If 5% of our wine were damaged this way that would be 200 cases of Featherstone wine ruined every year (just imagine being given 200 cases of our wine then being told to pour it all down the drain!). In addition to cork taint are the problems associated with leaking corks and random oxidation. Traditionally associated in the US with extremely inexpensive jug wines or even "skid row" wines, the screwcap is making a comeback. Screwcaps have a much lower failure rate than cork, and in theory will allow a wine to reach the customer in perfect condition, with a minimum of bottle variation.

Stelvin screwcap wine closure

Cork, of course, has a centuries-old tradition behind it and some argue that the slow ingress of oxygen plays a vital role in aging a wine, while others argue that this amount is almost zero in a sound cork and that any admitted oxygen is harmful. Various studies are underway, although one data point is that producers in Champagne have aged their wines under crown cap (the cap that is on beer bottles) for quite some time with no apparent outcry. This is a debate that will take quite a while to settle.

Stelvin screw caps

The most known brand of wine screw caps is Stelvin, a brand of Rio Tinto Alcan. The brand is so common that it is genericized in common use, with many in the wine trade referring to screw caps as "Stelvin closures", regardless of brand.

History

The Stelvin was developed in the late 1960s and early 1970s, and commercialized in the 1970s. It was developed by French company La Bouchage Mecanique, thence acquired by Pea-Pechiney, which became part of Alcan, now Rio Tinto Alcan.

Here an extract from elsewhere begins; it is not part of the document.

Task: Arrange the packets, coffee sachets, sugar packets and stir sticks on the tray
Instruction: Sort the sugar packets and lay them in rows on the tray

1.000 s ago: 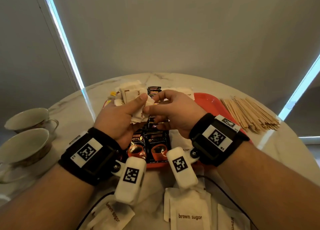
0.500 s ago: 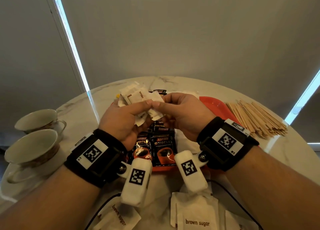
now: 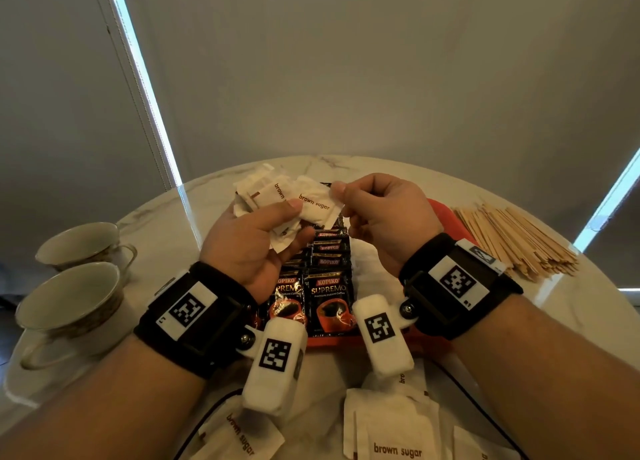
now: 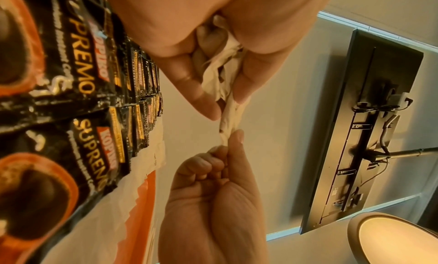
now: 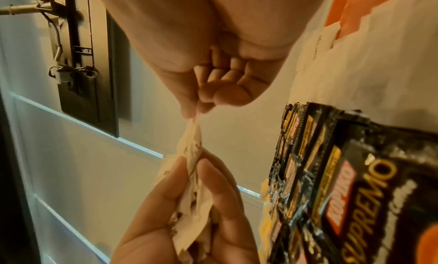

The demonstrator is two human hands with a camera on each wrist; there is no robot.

It was developed at the 1964 behest of Peter Wall, Production Director of the Australian Yalumba winery, working with other companies. It was preceded as a closure by a Stelcap/cork combination (closed with cork, with a Stelcap on top): the Stelcap was also a long-skirted screw cap, but with a different inner lining (paper over cork, instead of tin covered by PVDC in a Stelvin).

It was originally trialled in 1970/71 with the Swiss wine Chasselas, which was particularly affected by cork taint, and first used commercially in 1972 for the Swiss winery Hammel. It was adopted commercially in Australia in late 1976/early 1977. For noble wines, wines from the 1971/72 vintage (such as Haut-Brion ) were sealed with Stelvin, then tasted in 1978, and found similar to cork-closed wines.

Adoption

Screw caps met with customer resistance in Australia and New Zealand, and were phased out in the early 1980s, only to be reintroduced gradually in the 1990s. They were widely adopted in the 1980s by Swiss winemakers, and have shown increasingly wide adoption in the succeeding years.

In New Zealand, adoption went from 1% in 2001 to 70% in 2004. Domaine Laroche in Chablis, France has been bottling their Chablis, Premier crus and Grand Crus on Screwcap since 2001 vintage. Other notable producers that have switched to screwcaps are R.H. Phillips in 2004, Hogue Cellars in 2004... and Featherstone Estate Winery in 2007.